Jadi apa yang menghalangi pemerintahan baru untuk meratifikasi perjanjian tersebut? Mahathir merujuk pada masalah tersebut ketika dia dilaporkan mengajukan kasus untuk studi lebih lanjut tentang dampak CPTPP, dalam konteks susunan multiras Malaysia dan distribusi kekayaan yang tidak merata di antara ras. Oleh karena itu, dampak distribusi dari CPTPP yang menahan ratifikasi – ketakutan bahwa ratifikasi dan pembukaan ekonomi selanjutnya serta tata kelola yang lebih baik akan berdampak buruk bagi Bumiputera dan meningkatkan ketegangan rasial di negara tersebut. Hal ini sejalan dengan pandangan pemerintahan baru bahwa kebutuhan Bumiputera terjamin. Kebijakan Ekonomi Baru (NEP), yang mempertahankan perlakuan istimewa atas nama distribusi pendapatan yang lebih baik di antara ras, karenanya akan ditegakkan, meskipun atas dasar kebutuhan dan bukan ras saja. Menempel pada NEP pada gilirannya berdampak pada reformasi yang diperlukan dalam CPTPP, seperti reformasi badan usaha milik negara atau perusahaan terkait negara (GLC).

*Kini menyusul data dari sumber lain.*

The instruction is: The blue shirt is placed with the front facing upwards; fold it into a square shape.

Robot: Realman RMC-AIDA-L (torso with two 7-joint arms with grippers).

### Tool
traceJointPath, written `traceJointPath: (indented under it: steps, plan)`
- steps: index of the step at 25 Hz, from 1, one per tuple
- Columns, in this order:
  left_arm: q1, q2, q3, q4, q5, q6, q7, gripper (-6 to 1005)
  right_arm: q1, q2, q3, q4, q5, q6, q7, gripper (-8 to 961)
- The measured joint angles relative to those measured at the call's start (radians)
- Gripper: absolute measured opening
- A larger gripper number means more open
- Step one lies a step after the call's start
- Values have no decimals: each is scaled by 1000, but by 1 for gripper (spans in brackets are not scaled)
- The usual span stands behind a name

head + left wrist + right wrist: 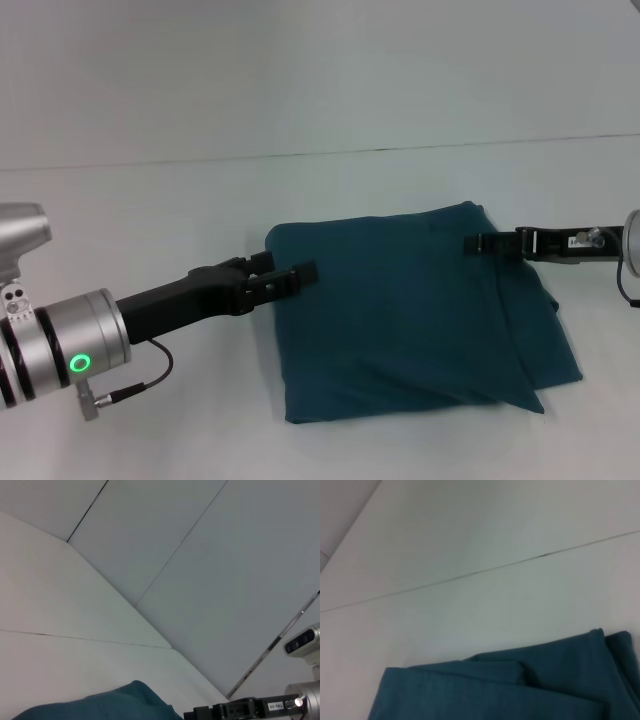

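Well, the blue shirt (pixel 420 310) lay in the middle of the white counter (pixel 150 200), already gathered into a thick, roughly square bundle with plain teal fabric showing on top and no print in sight. Its far edge and left edge looked fairly straight, but the near right corner told another story: a lower layer stuck out past the top one there, with a pointed flap poking toward the front. So the folding looked mostly done, by my reading, and what remained was tidying that loose right side so the edges lined up into a clean square.

Moving outward, the left claw (pixel 300 274) sat at the bundle's left edge, near its far corner, its dark fingers reaching just over the cloth; whether they were pinching fabric or merely resting beside it I could not tell. The right claw (pixel 478 242) came in from the other side, its tip lying over the far right corner of the shirt, and again the fingers were too slim and dark against the cloth to judge as spread or closed.

From the right wrist, the stacked layers of the shirt showed clearly, one fold edge stepped on another, with bare counter beyond.
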Motion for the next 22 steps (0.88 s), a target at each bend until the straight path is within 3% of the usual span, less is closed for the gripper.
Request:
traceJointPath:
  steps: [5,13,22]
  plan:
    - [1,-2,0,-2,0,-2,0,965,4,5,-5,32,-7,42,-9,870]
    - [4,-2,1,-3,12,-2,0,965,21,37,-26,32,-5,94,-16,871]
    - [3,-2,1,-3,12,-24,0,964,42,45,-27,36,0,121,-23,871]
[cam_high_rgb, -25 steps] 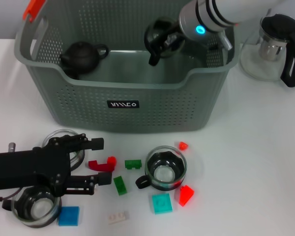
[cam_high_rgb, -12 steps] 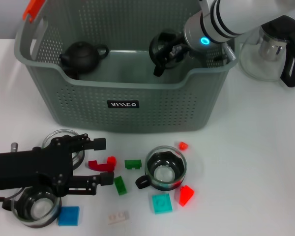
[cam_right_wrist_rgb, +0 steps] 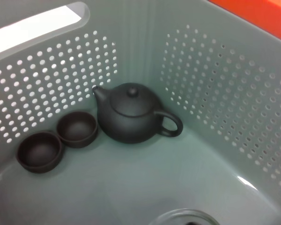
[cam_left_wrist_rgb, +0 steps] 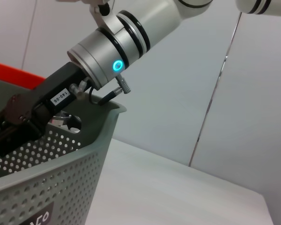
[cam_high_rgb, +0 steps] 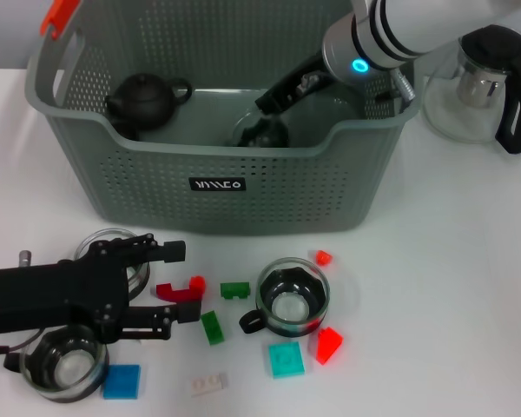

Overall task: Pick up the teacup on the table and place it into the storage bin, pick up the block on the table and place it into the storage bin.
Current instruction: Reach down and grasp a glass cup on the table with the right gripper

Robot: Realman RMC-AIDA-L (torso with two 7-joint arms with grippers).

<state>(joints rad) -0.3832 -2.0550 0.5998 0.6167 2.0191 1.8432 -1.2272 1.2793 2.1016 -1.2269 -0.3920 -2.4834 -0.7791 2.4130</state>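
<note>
The right gripper [cam_high_rgb: 273,97] reaches into the large grey perforated storage bin [cam_high_rgb: 226,187] at the white worktop's [cam_high_rgb: 434,261] far edge, fingers parted, above a clear glass teacup [cam_high_rgb: 260,133] on the bin floor. The left gripper [cam_high_rgb: 169,282], jaws wide, rests near the worktop's front left corner beside scattered coloured blocks [cam_high_rgb: 286,358] and another glass teacup [cam_high_rgb: 291,300]. Only the right wrist view shows two small dark cups [cam_right_wrist_rgb: 76,128] beside the black teapot [cam_right_wrist_rgb: 133,118]. The left wrist view shows grey wall panels [cam_left_wrist_rgb: 253,93].
</note>
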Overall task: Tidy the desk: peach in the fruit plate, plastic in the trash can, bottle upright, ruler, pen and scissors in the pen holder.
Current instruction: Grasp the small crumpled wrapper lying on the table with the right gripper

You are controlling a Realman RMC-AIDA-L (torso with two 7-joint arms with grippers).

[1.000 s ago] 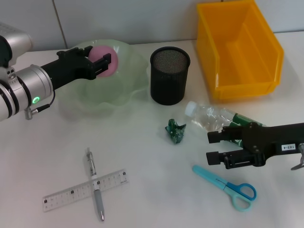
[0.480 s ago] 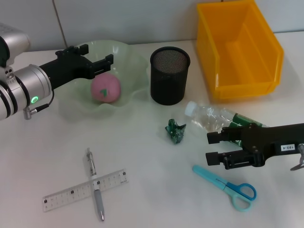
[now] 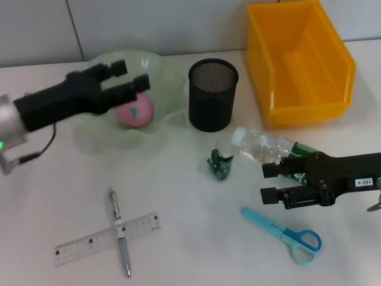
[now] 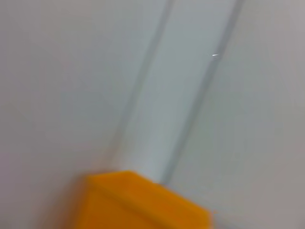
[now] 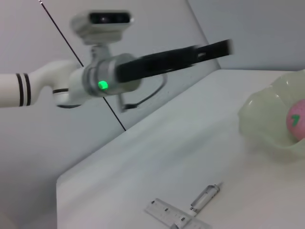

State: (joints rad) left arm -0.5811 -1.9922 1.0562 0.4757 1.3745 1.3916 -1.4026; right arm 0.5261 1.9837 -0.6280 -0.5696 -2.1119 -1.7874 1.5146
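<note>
Peach point(image 3: 135, 111): I see it resting in the fruit plate point(image 3: 166, 71), placed.
Left tool point(image 3: 131, 81): fingers spread, empty, above the peach.
Right tool point(image 3: 268, 182): fingers apart, empty, low over the desk point(image 3: 178, 238).
Bottle point(image 3: 268, 146): lying flat, just beyond the right tool; long axis runs cap-left to base-right, under that arm.
Scissors point(image 3: 286, 233): just in front of the right tool.
Nearer arm: I judge the right, for the bottle.

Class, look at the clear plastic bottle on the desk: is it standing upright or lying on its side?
Lying on its side. The bottle rests flat on the desk, white cap toward the pen holder, partly behind the right gripper.
</note>
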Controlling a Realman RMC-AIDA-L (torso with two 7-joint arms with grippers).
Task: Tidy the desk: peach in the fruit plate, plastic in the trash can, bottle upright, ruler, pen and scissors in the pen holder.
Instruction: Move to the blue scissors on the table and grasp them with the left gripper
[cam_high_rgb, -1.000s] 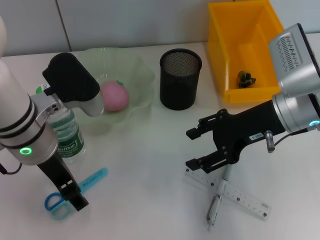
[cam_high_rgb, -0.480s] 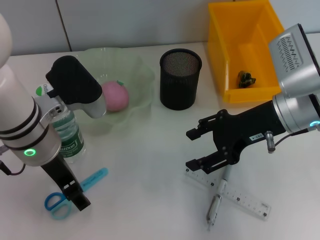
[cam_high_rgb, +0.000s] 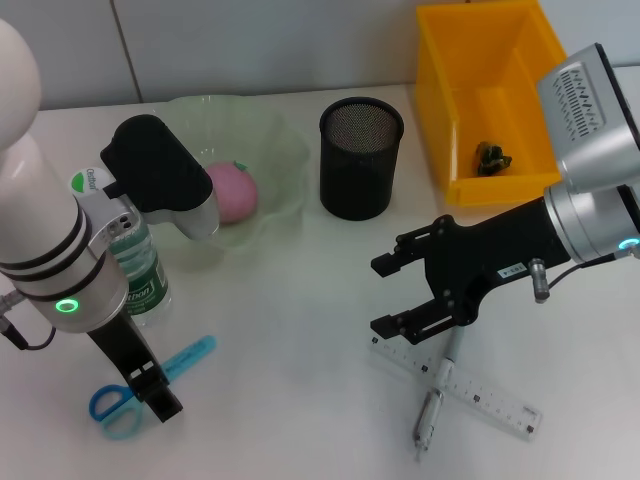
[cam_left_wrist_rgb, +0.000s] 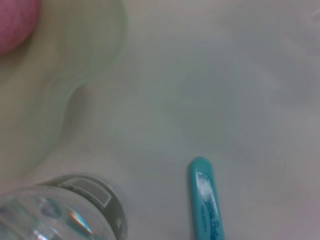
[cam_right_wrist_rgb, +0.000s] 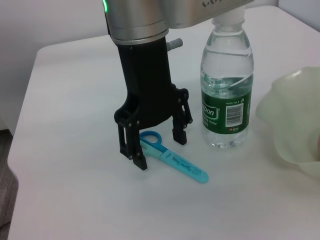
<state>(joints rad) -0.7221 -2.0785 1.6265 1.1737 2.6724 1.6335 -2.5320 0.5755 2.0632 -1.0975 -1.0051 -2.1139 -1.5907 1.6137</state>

Di situlah letak inti masalahnya – kebijakan perdagangan di Malaysia harus berjalan di garis tipis antara kebutuhan untuk mendorong pertumbuhan melalui liberalisasi progresif dan kebutuhan untuk melanjutkan kebijakan preferensial. Tetapi kegagalan meratifikasi akan memiliki konsekuensi pertumbuhan yang dapat berimplikasi pada masa depan pemerintahan baru, yang harus menghadapi kemarahan pemilih beberapa tahun ke depan, jika pertumbuhan ekonomi goyah di tahun-tahun berikutnya. Diam dengan menunda ratifikasi selama mungkin, jika tidak selamanya, juga bukan jawaban karena negara lain, termasuk saingannya seperti Vietnam, bergerak maju. Secara default, berdiam diri sama saja dengan mundur dari “keterbukaan” ekonomi Malaysia. Bisakah Malaysia benar-benar ketinggalan kapal?